'The King's Speech': The best film of 2010?

Critics are almost universally raving about this little-known story of King George VI and his debilitating stutter. Are a multitude of Oscars on the way?

The mostly-true but little-known story of a stuttering king stars Colin Firth as King George VI and Helena Bonham Carter as Elizabeth the queen mother.
(Image credit: Weinstein Co.)

The Thanksgiving weekend box office may have been ruled by Harry Potter and Disney's Tangled, but director Tom Hooper's The King's Speech won a different prize: It earned the most money per theater this year, albeit at only four theaters. More importantly, it won near-universal critical acclaim. Is this film, featuring Colin Firth as a stutter-plagued Duke of York in the 1930s, the best movie released this year? (Watch the trailer for The King's Speech)
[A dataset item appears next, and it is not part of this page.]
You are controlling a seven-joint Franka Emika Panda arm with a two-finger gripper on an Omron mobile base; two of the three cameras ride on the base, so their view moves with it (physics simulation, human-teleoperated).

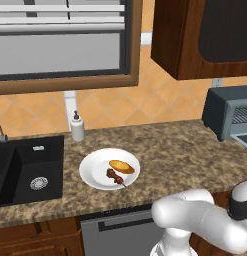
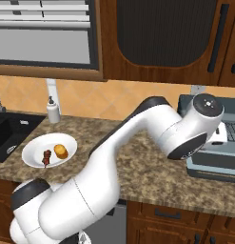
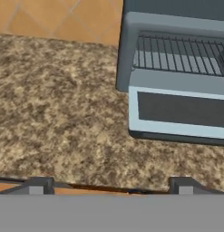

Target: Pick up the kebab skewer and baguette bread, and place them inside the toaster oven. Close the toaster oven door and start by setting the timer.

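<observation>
Speckled granite worktop [image 3: 59, 113] is lying closest under your hand, with the fingers [image 3: 110, 185] standing spread wide and holding nothing. You are hovering before the toaster oven [image 3: 177, 54], whose door [image 3: 181, 111] is already lying flat open, baring the wire rack. You are probably about to go for the food, so swing back left to the white plate [image 1: 92, 172] beside the black sink [image 1: 25, 170]. On it the kebab skewer [image 1: 114, 176], a thin stick of dark chunks, is lying just beside the smooth golden oval baguette bread [image 1: 122, 166]. Come down straight over the skewer's middle, fingers across the stick, clear of the loaf.
</observation>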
The movie is fun, and fantastic: The King's Speech is certainly "one of the best of the year," and its "sublime" performers "should prep some Oscar speeches," says Matt Stevens in E! Online. The premise sounds like a "boring Brit drama," but when Firth and his unorthodox speech therapist, played by Geoffrey Rush, "circle and spar," it's "as rousing and nail-biting as a climactic boxing match" — "Rocky with royalty."